> **Work instruction**
Identify every line in the records below that contains the word "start", and copy each of those lines.

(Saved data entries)
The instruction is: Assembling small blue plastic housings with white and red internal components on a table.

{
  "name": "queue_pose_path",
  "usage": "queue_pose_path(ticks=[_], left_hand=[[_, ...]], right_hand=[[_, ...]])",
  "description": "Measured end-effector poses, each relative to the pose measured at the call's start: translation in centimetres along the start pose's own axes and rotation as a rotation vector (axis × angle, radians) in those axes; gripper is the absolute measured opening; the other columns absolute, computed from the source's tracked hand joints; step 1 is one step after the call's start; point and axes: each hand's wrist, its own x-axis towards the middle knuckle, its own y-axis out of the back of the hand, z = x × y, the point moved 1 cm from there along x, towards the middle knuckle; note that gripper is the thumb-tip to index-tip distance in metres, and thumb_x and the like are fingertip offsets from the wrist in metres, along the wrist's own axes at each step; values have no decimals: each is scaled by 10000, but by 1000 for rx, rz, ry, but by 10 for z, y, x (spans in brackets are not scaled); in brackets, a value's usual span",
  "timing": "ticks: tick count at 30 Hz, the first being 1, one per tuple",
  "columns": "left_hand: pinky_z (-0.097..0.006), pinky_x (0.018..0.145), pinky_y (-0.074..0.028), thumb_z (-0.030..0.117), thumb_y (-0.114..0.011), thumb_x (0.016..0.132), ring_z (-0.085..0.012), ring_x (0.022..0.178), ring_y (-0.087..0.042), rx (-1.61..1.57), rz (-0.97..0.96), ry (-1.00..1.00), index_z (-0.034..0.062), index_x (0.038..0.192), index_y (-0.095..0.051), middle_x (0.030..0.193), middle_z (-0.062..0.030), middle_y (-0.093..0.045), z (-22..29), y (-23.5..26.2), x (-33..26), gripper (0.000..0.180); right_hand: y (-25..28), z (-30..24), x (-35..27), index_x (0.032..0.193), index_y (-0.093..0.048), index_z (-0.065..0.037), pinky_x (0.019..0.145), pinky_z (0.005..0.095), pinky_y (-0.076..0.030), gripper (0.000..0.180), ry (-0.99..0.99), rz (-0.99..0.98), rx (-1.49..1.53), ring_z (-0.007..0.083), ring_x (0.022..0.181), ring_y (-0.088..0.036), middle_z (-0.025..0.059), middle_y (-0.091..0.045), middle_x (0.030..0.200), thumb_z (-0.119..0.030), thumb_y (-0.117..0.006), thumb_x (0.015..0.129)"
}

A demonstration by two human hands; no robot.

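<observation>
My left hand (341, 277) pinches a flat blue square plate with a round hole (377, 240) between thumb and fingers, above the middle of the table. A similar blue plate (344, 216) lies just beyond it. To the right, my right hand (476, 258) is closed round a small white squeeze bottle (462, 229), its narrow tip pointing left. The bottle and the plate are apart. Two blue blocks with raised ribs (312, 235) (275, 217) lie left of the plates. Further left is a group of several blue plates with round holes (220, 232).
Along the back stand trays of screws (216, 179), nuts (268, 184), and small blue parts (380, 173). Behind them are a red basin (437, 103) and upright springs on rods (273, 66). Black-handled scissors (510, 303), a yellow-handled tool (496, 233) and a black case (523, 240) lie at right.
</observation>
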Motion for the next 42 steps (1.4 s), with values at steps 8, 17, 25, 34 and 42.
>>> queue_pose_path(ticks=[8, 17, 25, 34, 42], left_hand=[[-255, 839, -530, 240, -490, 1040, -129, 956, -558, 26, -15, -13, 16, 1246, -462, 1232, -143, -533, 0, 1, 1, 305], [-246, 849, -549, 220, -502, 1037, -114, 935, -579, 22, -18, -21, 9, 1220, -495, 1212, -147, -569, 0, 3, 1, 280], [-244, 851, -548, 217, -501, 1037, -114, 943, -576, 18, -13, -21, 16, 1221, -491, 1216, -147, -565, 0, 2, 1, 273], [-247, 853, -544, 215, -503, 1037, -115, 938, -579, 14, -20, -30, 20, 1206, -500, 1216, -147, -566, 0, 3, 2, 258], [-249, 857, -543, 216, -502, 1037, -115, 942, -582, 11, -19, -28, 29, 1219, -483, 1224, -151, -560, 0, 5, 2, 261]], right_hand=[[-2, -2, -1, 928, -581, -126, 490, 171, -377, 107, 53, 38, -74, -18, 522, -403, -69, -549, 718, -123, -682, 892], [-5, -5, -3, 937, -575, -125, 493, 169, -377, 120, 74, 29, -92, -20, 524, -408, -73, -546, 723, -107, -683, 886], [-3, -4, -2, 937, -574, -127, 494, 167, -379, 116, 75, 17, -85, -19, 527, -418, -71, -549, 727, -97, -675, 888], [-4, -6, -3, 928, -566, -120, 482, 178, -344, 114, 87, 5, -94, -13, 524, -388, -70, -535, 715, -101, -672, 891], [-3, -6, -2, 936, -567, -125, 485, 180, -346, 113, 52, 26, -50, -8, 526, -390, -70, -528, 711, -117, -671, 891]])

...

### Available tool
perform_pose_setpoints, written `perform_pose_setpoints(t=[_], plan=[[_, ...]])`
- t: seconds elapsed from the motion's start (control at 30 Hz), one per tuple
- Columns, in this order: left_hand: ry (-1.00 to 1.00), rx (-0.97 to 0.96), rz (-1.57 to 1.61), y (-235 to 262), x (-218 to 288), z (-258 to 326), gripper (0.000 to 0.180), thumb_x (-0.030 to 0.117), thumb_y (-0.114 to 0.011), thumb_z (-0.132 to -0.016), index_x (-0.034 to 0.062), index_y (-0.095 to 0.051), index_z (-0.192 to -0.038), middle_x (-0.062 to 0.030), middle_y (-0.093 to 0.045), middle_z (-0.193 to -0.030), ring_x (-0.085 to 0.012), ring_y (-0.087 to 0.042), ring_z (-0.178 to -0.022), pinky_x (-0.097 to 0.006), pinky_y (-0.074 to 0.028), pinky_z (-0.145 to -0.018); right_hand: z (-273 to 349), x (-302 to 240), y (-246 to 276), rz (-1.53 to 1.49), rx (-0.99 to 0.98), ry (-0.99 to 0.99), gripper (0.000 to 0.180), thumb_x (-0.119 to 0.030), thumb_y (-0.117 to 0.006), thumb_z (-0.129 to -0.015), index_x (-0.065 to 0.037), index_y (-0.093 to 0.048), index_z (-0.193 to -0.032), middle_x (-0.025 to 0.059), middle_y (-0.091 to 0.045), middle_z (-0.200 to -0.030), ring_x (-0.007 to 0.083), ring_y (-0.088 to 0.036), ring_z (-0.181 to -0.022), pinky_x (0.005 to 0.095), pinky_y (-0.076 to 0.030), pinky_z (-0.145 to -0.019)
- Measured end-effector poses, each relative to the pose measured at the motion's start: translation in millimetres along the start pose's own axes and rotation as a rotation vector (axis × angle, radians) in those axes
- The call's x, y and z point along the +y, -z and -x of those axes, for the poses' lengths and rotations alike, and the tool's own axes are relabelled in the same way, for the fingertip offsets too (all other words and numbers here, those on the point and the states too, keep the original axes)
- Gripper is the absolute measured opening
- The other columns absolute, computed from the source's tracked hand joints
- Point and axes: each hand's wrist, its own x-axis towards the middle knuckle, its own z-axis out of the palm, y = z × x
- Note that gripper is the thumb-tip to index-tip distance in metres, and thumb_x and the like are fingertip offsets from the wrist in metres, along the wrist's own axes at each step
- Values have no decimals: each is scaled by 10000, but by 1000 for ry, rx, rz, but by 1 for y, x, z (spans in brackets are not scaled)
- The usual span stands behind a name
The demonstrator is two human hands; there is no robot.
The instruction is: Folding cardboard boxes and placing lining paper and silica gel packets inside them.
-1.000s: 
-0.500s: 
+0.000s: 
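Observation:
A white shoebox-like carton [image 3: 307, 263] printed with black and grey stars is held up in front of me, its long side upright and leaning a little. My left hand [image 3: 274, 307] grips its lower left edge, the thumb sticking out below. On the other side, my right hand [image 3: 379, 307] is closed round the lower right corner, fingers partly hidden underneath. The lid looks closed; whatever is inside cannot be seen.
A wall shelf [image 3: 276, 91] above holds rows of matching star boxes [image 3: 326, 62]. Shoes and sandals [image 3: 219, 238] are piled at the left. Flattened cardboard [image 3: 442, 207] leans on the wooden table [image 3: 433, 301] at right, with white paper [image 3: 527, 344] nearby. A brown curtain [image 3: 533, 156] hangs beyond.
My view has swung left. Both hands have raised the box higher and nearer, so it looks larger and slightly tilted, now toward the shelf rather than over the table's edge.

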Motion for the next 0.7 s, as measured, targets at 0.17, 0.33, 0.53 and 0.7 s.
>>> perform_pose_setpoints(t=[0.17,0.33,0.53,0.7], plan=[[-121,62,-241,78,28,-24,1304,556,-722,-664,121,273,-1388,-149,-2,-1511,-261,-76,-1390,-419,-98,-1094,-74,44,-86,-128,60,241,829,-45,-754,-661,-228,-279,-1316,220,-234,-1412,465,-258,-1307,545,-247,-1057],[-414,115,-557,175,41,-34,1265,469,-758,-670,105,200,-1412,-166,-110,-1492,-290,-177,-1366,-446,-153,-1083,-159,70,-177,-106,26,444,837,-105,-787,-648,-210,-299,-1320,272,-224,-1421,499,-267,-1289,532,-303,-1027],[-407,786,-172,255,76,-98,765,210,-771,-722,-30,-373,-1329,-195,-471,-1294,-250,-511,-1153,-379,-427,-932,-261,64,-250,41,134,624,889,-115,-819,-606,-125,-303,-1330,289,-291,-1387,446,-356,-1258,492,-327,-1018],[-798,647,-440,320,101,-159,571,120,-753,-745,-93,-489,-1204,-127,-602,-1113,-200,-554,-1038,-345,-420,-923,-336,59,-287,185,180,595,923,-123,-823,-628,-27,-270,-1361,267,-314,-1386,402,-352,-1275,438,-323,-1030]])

> **Task solution**
  "description": "Measured end-effector poses, each relative to the pose measured at the call's start: translation in centimetres along the start pose's own axes and rotation as a rotation vector (axis × angle, radians) in those axes; gripper is the absolute measured opening; the other columns absolute, computed from the source's tracked hand joints; step 1 is one step after the call's start; point and axes: each hand's wrist, its own x-axis towards the middle knuckle, its own y-axis out of the back of the hand, z = x × y, the point moved 1 cm from there along x, towards the middle knuckle; note that gripper is the thumb-tip to index-tip distance in metres, and thumb_x and the like are fingertip offsets from the wrist in metres, along the wrist's own axes at each step; values have no decimals: each is scaled by 10000, but by 1000 for rx, rz, ry, but by 10 for z, y, x (spans in brackets are not scaled); in brackets, a value's usual span",
- t: seconds elapsed from the motion's start (control at 30 Hz), one per tuple
- Measured end-effector poses, each relative to the pose measured at the motion's start: translation in millimetres along the start pose's own axes and rotation as a rotation vector (axis × angle, radians) in those axes

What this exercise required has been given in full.